To Make the Serving Sauce:

  • 3 garlic cloves, minced
  • 3 red Thai chiles, sliced
  • 2 tbsp mirin
  • 1/3 cup gluten-free tamari
  • 6 tablespoons freshly squeezed lime juice
  • 5 fresh Thai basil leaves, roughly chopped
  • 1/4 cup sliced cucumber


  1. In a large saucepan, combine rice and water. Bring to a boil over high heat. Immediately reduce heat to low, cover with a tight-fitting lid and simmer for 15 minutes, until all the liquid has been absorbed. Remove from heat and let stand, covered, while you prepare the recipe. Use a fork to fluff up the rice when ready to serve.
  2. Basil Beef: In a food processor, combine garlic, red pepper, red Thai chiles, and shallots; pulse until coarse paste forms.
  3. In a large skillet, heat coconut oil over medium-high heat. Add paste and cook, stirring, for about 3 minutes, until fragrant.
  4. In a small bowl, whisk together water, 1/4 cup gluten-free tamari, coconut sugar, 2 tablespoons mirin and vegan Worcestershire. Set aside.
  5. Add veggie ground round to skillet and cook, breaking, up with a wooden spoon. Add tamari mixture and cook, stirring occasionally, for about 20 minutes, until veggie ground round is steaming and heated through. Make sure to check the amount of liquid in the skillet: if it gets too dry, add a little bit of water. You do not want this to be dry. Add more tamari or mirin to taste.

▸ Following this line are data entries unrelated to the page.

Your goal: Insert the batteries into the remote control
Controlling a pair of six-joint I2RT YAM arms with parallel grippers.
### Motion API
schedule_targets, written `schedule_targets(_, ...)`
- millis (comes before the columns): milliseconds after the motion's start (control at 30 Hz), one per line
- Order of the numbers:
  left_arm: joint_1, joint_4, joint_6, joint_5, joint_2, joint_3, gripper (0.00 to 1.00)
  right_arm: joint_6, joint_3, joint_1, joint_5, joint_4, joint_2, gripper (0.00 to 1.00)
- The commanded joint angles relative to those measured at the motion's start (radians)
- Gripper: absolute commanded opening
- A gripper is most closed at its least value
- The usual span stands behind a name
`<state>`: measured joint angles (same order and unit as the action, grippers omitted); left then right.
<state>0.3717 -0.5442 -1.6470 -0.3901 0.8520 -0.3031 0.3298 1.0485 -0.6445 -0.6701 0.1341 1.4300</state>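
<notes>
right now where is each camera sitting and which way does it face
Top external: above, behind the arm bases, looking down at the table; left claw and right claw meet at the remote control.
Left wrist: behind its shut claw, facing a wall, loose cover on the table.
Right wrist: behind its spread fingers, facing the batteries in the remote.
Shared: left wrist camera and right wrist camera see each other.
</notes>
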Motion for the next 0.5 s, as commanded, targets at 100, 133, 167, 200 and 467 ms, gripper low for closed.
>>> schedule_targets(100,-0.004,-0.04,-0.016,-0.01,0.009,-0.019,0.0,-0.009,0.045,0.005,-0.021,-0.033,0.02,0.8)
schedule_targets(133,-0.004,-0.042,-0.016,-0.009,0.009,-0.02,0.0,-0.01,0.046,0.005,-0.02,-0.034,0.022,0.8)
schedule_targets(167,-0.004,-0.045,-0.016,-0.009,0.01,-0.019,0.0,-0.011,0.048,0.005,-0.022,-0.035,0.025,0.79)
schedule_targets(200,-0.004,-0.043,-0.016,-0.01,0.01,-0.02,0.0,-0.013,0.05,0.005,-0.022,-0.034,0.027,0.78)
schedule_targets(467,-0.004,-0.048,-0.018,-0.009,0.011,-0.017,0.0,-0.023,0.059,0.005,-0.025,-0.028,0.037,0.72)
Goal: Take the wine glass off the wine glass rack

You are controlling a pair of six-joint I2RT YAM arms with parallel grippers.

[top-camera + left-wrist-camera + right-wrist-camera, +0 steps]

  6. Meanwhile, in a small bowl, whisk together garlic, red Thai chiles, mirin, tamari, lime juice and basil leaves.
  7. Once the veggie ground round is heated through, add 1 cup basil leaves. Cover to wilt the basil quickly, about 2 minutes, max.
  8. Serve over rice with a side of cucumber slices and a tiny bowl of serving sauce.